More Adventures with Daisy 2007-08 travel blog

Mansion - Front

Mansion - Rear

View of Potomac River from Mansion

Upper Garden - Boxwood Parterre with French Fleur de Lis Design

Lower Garden - Vegetables

Salt House

Paint Cellar

Smokehouse

Kitchen

Kitchen - Birds Hanging from Hooks

Wash House

Washington's Tomb

Memorial to Slaves Buried at Mount Vernon


Today Barb and I visited Mount Vernon, George Washington's home on a hill overlooking the Potomac River. What a beautiful situation! Interestingly, the main entrance is called The Texas Gate.

We went first to the Ford Orientation Center to see a film about the young George Washington. Some of it was narrated by Pat Sajak.
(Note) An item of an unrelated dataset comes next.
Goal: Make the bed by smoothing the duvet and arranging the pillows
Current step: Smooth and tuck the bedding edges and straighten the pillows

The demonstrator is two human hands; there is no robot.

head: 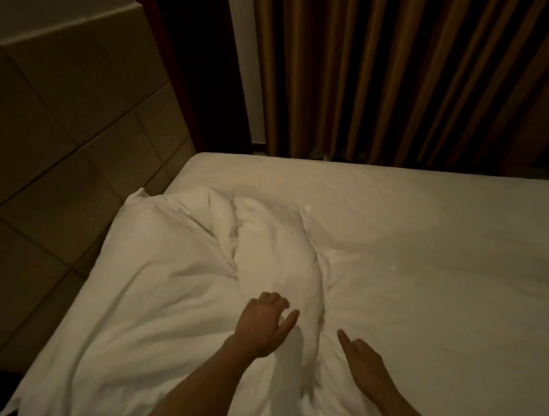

Then we walked around the grounds, part of the time with a docent who was very knowledgeable. He told us that the greenhouse was recreated in the 1950s, using bricks taken from the basement of the White House when Harry Truman remodeled it.

Mount Vernon was Washington's home from the time of his marriage to Martha in 1759 until his death in 1799. He actually preferred staying at the estate and was reluctant to become President. The Mount Vernon Ladies' Association purchased 500 acres of the estate from the Washington family in 1858. The mansion was badly deteriorated and they thought it proper to restore and maintain it. They did extensive research so as to be as authentic as possible.

Washington was a brilliant man, working tirelessly for years in expanding his plantation to 8,000 acres, expanding and improving the mansion from six rooms to twenty-one, and adding outbuildings. The plantation was self-sufficient.

In his will, Washington directed that he be buried at Mount Vernon. He also selected a site for a new brick tomb to replace the original burial vault which was deteriorating. The tomb was completed in 1831, and his body and that of Martha and other family members were moved.

Particularly poignant was the memorial to slaves and free blacks who had worked for the Washington family during the 18th century and the first half of the 19th century. The original grave markers have disappeared and the identities of most of the ones buried there are unknown.